In this article, we approached the question of racial disparities in deadly force by starting with the widely used technique of benchmarking fatal shooting data on population
proportions. We questioned the assumptions underlying this analysis and instead proposed a set of more appropriate benchmarks given a more complete understanding of the context of police shootings

The authors talk about benchmarking and discuss the pros and cons of different benchmarks. However, the notion of a benchmark is misleading. We have a statistic about the number of police killings in the population of the United States. This is not a benchmark, it is a population. In this population, Black citizens are disproprotionally more likely to get killed by police. That is a fact. It is also a fact that in the population of US citizens more crimes are being committed by Black citizens (discussing the reasons for this is another topic that is beyond this criticism of the article).
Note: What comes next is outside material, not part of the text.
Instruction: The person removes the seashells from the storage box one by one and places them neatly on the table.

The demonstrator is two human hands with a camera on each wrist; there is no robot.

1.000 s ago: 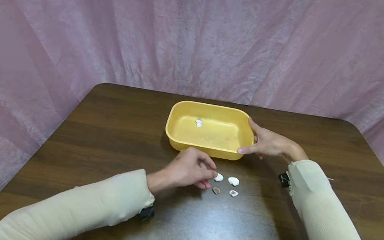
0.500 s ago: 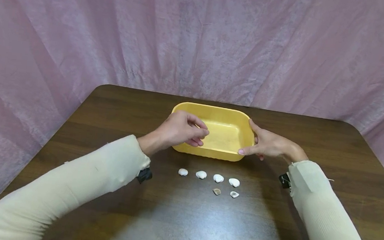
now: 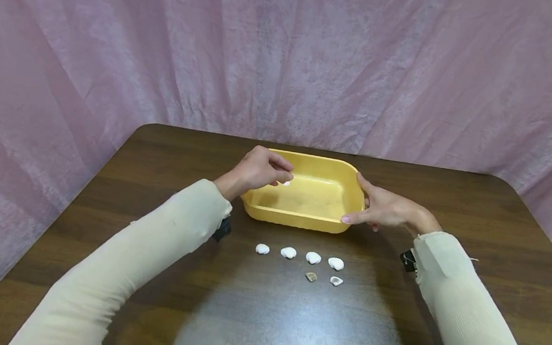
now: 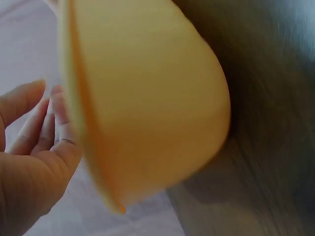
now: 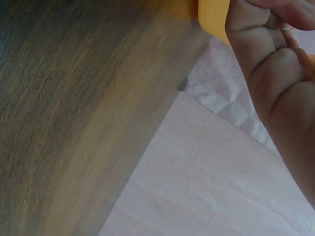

Again, this is not a benchmark, it is a population statistic. The author now use the incident rates of crime to ask the question how many Black or White criminals are being shot by police. However, the population statistics do not provide that information. We could also use other statistics that lead to different conclusions. For example, White US citizens own disproportionally more guns than Black citizens. If we would use that to “benchmark” police shootings, we would see a bias to shoot more Black gun-owners than White gun-owners. But we don’t really see that in the data because we have no information about the death rates of gun owners, just as the article does not provide information about the death rates of criminals and innocent citizens. Thus, the fundamental flaw of the article is the idea that we can simply take two population statistics and compute conditional probabilities from these statistics. This is simply not possible.

The authors caution readers that their results are not conclusive. “The current research is not the final answer to the question of race and police use of deadly force” In fact, the results presented in this article do not even begin to address the question. The data simply provide no information about the causal factors that produce racial inequality in police shootings.

The authors then contradict themselves and reach a strong and false conclusion.

Yet it does provide perspective on how one should test for group disparities in behavioral outcomes and on whether claims of anti-Black disparity in fatal police shootings are as certain as often portrayed in the national media. When considering all fatal shootings, it is clear that systematic anti-Black disparity at the national level is not observed.

They are wrong on two counts. First, their analysis is statistically flawed and leads to internally inconsistent results. Police only kill criminals and are more likely to kill White criminals, which does not explain why we see more Black victims of police shootings. Second, even if their study had shown that there is no evidence of racial inequality, we cannot infer that racial biases do not exist. Absence of evidence is not the same as evidence of absence. Cases like the tragic death of Tamir Rice may be rare, and they may be too rare to be picked up in a statistic, but that doesn’t mean they should be ignored.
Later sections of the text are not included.